───── SUPPLIED INFORMATION ─────
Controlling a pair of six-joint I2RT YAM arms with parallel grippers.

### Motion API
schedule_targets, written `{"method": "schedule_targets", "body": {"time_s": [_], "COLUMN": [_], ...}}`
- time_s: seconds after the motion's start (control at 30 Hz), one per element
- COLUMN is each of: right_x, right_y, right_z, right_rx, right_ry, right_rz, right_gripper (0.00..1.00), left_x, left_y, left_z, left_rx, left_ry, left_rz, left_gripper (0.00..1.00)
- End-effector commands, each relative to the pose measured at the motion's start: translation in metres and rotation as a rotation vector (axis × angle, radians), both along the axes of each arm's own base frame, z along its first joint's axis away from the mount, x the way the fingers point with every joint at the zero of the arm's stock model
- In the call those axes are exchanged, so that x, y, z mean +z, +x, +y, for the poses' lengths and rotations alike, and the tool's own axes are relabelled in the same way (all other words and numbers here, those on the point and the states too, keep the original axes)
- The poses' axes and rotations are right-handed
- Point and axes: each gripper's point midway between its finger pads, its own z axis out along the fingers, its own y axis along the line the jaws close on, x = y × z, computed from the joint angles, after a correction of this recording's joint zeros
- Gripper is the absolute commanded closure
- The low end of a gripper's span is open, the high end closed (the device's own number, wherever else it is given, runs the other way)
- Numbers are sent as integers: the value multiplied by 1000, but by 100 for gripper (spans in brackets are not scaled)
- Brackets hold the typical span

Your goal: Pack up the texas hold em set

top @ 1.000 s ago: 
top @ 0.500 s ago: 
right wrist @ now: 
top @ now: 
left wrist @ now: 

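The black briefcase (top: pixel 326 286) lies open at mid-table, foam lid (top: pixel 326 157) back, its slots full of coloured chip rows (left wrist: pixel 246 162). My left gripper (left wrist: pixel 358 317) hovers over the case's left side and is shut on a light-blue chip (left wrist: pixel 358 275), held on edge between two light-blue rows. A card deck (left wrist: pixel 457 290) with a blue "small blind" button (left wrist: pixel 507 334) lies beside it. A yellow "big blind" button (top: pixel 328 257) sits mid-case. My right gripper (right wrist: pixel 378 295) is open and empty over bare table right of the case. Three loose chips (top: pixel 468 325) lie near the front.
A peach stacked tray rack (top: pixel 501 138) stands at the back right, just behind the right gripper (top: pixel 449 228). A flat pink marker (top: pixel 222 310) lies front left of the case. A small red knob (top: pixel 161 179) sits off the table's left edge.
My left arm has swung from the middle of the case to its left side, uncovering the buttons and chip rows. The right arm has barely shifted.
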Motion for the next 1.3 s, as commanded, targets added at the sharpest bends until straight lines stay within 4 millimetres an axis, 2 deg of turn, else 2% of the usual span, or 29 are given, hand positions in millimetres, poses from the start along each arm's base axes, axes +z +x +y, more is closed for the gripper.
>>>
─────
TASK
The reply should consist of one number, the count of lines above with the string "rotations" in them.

RESPONSE FOR THIS EXERCISE
2